Raphael Fabian Bennett (March 21, 1895 – December 18, 1957) was an American film, stage and television actor. He was best known for playing Leach Killgrain in the 1941 film The Return of Daniel Boone.

== Life and career ==
Bennett was born in Portland, Oregon, the son of George Bennett and Ella Costillo, a writer. He began his stage career in 1917, playing numerous roles with stage groups in California. During his stage career, in 1922, he appeared in the stage play The Prodigal Son at the Gamut Theater. He then began his screen career in 1937, appearing in the film Battle of Greed, playing Henchman Bates. In the same year, he appeared in the films Old Louisiana, Parole Racket, Racketeers in Exile, Motor Madness, The Frame-Up, Drums of Destiny, Forlorn River, Raw Timber, The Devil's Saddle Legion, Public Cowboy No. 1, The Firefly, Luck of Roaring Camp and Texas Trail.
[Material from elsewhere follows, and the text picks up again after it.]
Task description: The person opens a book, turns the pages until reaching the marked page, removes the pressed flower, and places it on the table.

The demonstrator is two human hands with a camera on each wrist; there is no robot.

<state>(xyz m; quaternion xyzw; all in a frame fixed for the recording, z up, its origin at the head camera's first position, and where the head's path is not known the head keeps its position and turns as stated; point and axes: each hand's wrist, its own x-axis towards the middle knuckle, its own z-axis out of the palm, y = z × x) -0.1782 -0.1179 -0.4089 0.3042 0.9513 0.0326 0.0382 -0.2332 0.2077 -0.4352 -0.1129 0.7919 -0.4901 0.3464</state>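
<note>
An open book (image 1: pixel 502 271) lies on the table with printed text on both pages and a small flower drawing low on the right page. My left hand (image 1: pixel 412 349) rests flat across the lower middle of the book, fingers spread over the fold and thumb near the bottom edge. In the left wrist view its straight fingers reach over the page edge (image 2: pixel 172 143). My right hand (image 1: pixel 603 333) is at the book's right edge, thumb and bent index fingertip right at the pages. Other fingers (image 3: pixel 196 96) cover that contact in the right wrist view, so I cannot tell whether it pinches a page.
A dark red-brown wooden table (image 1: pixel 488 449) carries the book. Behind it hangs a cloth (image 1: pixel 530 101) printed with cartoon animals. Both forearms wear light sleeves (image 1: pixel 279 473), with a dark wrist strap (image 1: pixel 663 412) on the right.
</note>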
Later in his career, Bennett guest-starred in television programs including Gunsmoke, The Life and Legend of Wyatt Earp, The Roy Rogers Show, Adventures of Superman and Death Valley Days. In 1938, He played Black Bart Taggart in the film The Lone Ranger, and in 1941, he starred as Leach Killgrain in the film The Return of Daniel Boone, starring along with Wild Bill Elliott, Betty Miles, Dub Taylor, Walter Soderling and Carl Stockdale. He appeared in numerous films such as Strange Lady in Town, Frontier Revenge, Woman of the North Country, Black Bart, Man from the Black Hills, Rimfire, Cyclone Prairie Rangers, Texas Renegades, Hidden Gold, Gauchos of Eldorado and Thunder Over the Prairie. He last appeared in the syndicated anthology television series Target.

== Death ==
Bennett died on December 18, 1957, of a heart attack in Hollywood, California, at the age of 62.